The deluge has washed away all his belongings. Tonnes of garbage are now piled up along Karunanidhi Street all the way to his doorstep. The street resembles a garbage dump, ripe with stench and filth that could spread disease. "No help has come. I just sit helplessly," he said.

Floods in the river ran well above the bridge on the Dec 2.

Chitra, a mother of two is a shattered. There's nothing left in the cupboard that had all her possessions. Her little children have lost their books. She alleges no official or politician has visited the area. "We just get food. We feel ignored by politicians who run after us during elections," she said.
 
Not far away inside her little hut, Jainis sees no hope of salvaging any of her belongings. Her little hut now resembles a cesspool of slush. Her TV, the only electronic gadget she owned, is all but junk. "Except my life I have nothing left" she said.
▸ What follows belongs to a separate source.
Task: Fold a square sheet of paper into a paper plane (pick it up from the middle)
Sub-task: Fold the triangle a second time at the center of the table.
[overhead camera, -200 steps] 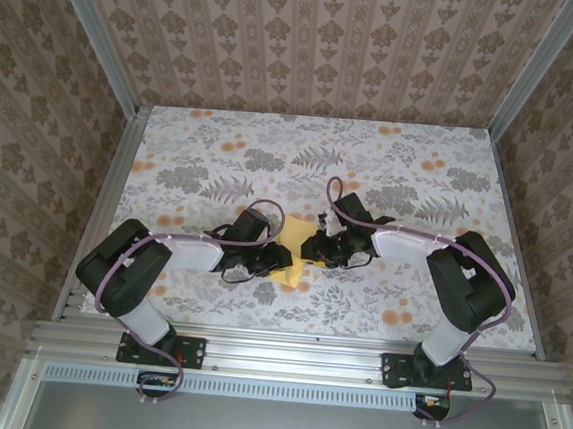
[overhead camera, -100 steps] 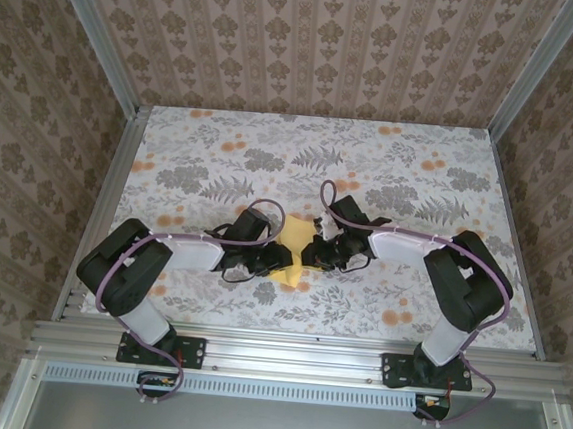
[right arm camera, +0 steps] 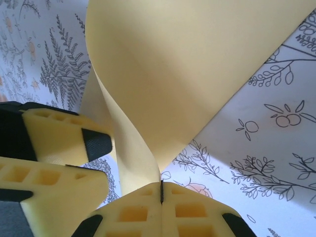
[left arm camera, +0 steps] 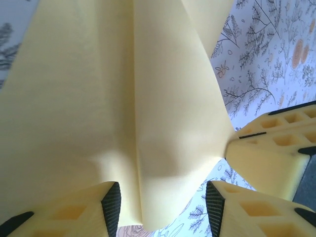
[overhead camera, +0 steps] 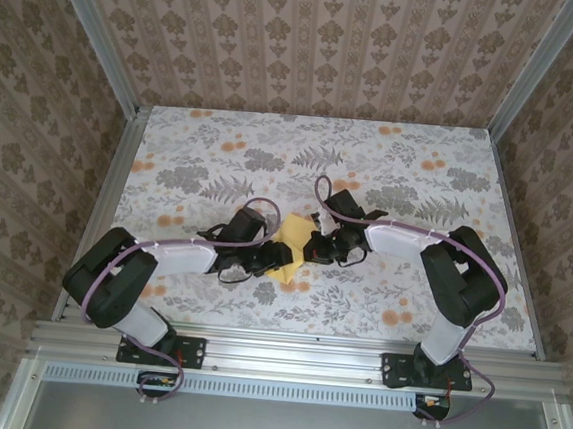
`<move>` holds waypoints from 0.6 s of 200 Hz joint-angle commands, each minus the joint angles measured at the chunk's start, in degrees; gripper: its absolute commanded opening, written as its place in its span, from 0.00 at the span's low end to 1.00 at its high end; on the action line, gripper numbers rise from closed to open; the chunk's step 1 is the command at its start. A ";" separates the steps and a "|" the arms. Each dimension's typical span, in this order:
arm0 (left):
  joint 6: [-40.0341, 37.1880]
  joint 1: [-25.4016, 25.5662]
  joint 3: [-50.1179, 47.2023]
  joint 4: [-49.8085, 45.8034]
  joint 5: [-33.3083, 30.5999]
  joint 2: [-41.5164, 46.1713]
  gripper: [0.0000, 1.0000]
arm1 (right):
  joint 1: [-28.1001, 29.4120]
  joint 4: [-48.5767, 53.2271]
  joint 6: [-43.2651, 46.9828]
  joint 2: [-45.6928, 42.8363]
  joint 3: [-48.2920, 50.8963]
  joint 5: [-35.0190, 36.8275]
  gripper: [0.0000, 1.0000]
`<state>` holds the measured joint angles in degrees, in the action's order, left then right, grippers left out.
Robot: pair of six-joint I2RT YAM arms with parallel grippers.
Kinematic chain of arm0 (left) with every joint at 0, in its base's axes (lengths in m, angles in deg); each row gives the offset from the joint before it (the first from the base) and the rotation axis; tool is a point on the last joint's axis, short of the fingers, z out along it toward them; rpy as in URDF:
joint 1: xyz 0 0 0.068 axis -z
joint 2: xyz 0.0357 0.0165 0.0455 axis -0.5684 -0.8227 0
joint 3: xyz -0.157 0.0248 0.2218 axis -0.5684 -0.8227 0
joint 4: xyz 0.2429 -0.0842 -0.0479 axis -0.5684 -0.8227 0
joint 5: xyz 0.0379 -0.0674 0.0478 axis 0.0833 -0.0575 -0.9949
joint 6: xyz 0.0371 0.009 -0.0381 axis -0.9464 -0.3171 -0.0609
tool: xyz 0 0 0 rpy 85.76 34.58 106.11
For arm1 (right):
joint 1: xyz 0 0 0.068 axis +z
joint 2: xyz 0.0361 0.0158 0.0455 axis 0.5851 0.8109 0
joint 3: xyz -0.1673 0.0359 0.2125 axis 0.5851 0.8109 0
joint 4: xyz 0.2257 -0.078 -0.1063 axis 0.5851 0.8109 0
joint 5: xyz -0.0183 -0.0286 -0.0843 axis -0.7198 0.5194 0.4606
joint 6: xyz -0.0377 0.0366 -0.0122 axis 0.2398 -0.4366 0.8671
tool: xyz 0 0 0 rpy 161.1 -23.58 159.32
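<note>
The square sheet of paper (overhead camera: 288,262), pale yellow and folded with a centre crease, sits at the table's middle between both grippers. In the left wrist view the paper (left arm camera: 98,98) rises ahead of my left gripper (left arm camera: 163,210). Its jaws stand apart, and the paper's lower edge hangs loose between the black pads (left arm camera: 111,205). My right gripper (right arm camera: 161,190) is shut, its fingers pinching a curled corner of the paper (right arm camera: 197,74). From above, the left gripper (overhead camera: 271,258) and right gripper (overhead camera: 314,247) nearly touch across the sheet.
The floral tablecloth (overhead camera: 419,186) covers the table, boxed in by patterned walls and aluminium posts. A metal rail (overhead camera: 294,354) runs along the near edge by the arm bases. Room lies to the back and both sides.
My right gripper has closed onto the paper's corner and shifted slightly left. The left gripper's jaws have opened, letting go of the sheet.
</note>
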<state>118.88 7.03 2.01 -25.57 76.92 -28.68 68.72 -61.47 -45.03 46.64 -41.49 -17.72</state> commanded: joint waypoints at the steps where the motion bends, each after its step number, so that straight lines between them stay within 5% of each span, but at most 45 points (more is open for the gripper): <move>1: -1.45 -0.78 -1.22 -3.84 -2.64 2.02 0.48 | 0.40 3.39 3.05 1.80 -2.03 1.51 0.03; 120: -6.22 -1.37 1.91 -15.46 -10.01 0.23 0.17 | 0.58 8.59 9.00 6.30 -8.26 2.22 0.03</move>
<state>115.04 6.09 2.16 -36.59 68.81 -27.20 68.78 -55.62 -38.08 51.16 -47.68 -16.54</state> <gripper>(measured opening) 0.180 0.048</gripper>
The Tamil Nadu government has announced that it will give Rs 10,000 to those who have lost huts and also provide a permanent home. But for now, there seems to be no relief for those who don't even have a roof over their head.

More than 250 people were killed and thousands displaced as much of Chennai and other parts of Tamil Nadu were submerged in flood waters after the highest rainfall in nearly a hundred years lashed the state over the past month.